What you should do =
The answer is one number: how many lines in the data below hold "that".

Information provided =
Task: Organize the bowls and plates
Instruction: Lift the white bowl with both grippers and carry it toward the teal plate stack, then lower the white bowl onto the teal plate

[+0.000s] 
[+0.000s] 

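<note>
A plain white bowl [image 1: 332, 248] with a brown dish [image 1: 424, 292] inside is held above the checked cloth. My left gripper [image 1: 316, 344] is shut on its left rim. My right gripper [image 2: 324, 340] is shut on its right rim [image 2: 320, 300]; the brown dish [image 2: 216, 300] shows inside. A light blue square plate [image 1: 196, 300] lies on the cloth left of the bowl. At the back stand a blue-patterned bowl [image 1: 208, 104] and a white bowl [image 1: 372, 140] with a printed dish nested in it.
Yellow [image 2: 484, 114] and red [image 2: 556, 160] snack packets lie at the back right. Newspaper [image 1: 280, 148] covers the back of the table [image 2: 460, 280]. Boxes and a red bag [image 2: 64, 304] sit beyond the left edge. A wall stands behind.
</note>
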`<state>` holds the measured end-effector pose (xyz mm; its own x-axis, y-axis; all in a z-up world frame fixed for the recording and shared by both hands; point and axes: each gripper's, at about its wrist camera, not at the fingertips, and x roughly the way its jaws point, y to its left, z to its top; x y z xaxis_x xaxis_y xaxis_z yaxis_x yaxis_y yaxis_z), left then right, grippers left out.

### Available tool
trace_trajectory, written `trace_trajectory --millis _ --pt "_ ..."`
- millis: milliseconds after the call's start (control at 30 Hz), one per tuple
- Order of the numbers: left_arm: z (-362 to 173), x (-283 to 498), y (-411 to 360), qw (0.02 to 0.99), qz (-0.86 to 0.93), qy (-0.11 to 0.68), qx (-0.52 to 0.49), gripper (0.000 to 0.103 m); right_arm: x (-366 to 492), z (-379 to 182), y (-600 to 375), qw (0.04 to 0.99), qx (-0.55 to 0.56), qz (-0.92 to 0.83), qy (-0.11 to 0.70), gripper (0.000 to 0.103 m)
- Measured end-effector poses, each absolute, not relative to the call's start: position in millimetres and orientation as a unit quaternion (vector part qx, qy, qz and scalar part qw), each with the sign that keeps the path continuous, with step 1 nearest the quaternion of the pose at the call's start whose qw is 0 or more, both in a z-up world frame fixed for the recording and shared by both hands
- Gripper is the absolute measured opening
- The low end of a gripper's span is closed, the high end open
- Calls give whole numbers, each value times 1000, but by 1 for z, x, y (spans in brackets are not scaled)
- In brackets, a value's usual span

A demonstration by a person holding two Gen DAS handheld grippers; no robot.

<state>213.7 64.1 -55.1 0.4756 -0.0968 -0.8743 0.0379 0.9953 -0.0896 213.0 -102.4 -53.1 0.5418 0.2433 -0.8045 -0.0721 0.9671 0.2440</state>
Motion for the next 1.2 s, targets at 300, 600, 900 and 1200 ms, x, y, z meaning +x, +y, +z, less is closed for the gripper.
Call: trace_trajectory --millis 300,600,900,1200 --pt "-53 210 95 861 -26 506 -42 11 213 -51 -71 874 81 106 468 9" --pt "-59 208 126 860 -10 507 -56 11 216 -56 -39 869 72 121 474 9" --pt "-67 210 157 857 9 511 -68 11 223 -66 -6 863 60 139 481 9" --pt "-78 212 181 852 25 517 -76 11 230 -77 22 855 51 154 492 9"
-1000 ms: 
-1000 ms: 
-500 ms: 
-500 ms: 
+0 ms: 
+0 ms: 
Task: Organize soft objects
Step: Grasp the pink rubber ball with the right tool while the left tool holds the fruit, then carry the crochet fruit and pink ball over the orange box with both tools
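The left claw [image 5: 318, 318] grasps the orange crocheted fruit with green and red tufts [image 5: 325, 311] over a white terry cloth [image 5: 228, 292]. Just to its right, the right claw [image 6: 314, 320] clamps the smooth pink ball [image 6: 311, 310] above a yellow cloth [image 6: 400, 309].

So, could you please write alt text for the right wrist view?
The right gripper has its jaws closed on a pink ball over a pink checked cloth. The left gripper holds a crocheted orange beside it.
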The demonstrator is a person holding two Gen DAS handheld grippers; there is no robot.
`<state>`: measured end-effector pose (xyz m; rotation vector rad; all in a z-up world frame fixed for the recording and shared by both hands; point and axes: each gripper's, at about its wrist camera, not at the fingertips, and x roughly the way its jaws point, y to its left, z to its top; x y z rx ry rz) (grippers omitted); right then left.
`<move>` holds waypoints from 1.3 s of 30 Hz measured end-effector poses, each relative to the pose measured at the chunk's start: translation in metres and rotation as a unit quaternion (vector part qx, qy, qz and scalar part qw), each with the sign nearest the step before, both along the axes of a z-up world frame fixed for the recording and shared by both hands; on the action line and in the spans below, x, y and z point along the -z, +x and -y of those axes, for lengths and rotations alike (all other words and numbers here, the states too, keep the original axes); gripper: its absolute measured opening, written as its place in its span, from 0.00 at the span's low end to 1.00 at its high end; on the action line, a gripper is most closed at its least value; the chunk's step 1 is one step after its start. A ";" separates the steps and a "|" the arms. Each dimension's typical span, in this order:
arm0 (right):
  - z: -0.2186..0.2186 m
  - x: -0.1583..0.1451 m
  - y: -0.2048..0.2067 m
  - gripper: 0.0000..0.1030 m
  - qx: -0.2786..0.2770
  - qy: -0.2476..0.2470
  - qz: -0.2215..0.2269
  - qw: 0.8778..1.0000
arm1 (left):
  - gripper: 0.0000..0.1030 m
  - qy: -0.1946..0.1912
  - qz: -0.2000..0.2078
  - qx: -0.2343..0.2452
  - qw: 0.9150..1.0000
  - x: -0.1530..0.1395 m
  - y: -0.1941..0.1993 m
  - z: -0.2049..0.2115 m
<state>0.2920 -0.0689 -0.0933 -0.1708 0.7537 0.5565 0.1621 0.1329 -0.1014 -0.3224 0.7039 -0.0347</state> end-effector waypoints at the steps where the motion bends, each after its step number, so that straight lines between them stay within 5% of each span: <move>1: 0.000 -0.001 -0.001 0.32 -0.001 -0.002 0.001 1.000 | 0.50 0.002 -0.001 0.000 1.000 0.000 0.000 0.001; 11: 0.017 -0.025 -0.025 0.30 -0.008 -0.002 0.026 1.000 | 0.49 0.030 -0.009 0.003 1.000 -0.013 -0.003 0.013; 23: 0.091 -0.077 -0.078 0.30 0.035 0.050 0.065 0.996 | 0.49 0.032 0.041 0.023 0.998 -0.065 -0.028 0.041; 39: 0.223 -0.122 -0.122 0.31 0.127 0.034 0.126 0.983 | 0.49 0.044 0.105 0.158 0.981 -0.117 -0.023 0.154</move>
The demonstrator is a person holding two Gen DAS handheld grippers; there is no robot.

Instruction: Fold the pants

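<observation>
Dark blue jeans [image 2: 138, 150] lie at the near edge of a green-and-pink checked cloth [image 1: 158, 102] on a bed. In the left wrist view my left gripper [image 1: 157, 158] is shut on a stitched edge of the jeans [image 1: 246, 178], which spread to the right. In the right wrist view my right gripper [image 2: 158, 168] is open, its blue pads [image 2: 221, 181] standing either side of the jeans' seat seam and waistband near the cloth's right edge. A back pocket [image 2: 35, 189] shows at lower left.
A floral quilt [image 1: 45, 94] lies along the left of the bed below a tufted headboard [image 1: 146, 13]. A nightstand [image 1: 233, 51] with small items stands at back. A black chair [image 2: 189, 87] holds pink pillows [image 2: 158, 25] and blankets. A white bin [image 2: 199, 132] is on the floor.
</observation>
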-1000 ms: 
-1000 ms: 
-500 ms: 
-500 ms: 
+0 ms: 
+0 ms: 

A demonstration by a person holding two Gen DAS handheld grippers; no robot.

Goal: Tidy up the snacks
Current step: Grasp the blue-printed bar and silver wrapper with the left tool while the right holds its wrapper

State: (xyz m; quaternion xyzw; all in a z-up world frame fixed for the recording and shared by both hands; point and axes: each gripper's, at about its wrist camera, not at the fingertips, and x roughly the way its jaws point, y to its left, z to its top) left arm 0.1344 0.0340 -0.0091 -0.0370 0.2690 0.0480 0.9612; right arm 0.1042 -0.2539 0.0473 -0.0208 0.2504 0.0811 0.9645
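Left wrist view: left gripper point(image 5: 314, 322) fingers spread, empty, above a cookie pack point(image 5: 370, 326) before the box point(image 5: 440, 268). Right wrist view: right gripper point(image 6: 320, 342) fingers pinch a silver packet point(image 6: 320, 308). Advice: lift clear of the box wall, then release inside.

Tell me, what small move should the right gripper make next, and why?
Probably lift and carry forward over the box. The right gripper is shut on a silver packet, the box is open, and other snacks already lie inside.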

Reply =
2